Dixon sequence is a water-fat separation method based on chemical shift imaging (CSI),
and can be applied to TSE or GE sequences and to T1-weighted and T2-weighted images.
In only one acquisition 4 sets of images are obtained: water only,
fat only,
in and out of phase.
MRI is an excellent non-invasive modality for evaluating bone marrow and detecting marrow lesions.
MRI with morphological sequences as T1-weighted images has a high sensitivity for detecting both diffuse and focal bone marrow involvement.
In spite of its high sensitivity,
it is of limited specificity in the evaluation of bone marrow alterations.
However,
with CSI from Dixon sequence,
the sensibility and specificity increase.
Focal bone marrow signal alterations,
such as abundant red marrow,
dense bone marrow edema,
transient osteoporosis,
or diffuse osteopenia,
can occasionally mimic marrow-replacing tumors,
due to its typical low signal intensity on conventional T1 sequences.

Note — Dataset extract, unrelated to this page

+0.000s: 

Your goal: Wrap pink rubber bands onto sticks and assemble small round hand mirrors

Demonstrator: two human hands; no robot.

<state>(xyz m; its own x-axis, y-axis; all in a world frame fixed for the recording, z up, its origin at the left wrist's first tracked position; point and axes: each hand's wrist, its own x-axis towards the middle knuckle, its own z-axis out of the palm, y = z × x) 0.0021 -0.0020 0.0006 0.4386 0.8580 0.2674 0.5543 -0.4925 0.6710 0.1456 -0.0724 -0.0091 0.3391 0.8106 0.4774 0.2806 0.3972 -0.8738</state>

These scenarios may benefit from the use of CSI.
For bone tumors,
CSI can evaluate the presence of tumor infiltration of the bone marrow and the intramedullary tumor extent,
help to define the best target for biopsy and in the therapy monitoring setting.
Moreover,
it has proven to be useful distinguishing benign from pathological fractures and assessing the different stages of evolution of osteomyelitis.
Marrow infiltrative processes,
such as malignant neoplasms,
tend to replace the fatty marrow components,
whereas most non-neoplastic abnormalities typically do not completely replace the fat.
Thus,
detection of fat within marrow would be expected to make neoplasm a less likely cause of MR signal intensity abnormalities in the marrow.
In phase and out of phase Dixon sequences allow the detection of fat in lesions and helps in the identification of their origin. However,
CSI does not inherently differentiate between benign and malignant marrow-replacing lesions,
it is only useful for differentiating non-marrow-replacing processes (that are usually benign entities) from marrow-replacing processes (usually malignant lesions).
This can be assessed qualitatively,
but it also may be expressed quantitatively as the Signal Intensity Ratio (SIR).
Processes that replace or displace marrow will have a SIR cut-off value > 0.8 or a percentage of signal drop <20%.
Conversely,
non-marrow-replacing processes will show a SIR <0.8 or a percentage of >20% signal loss,
with a 95% sensitivity and an 89% specificity.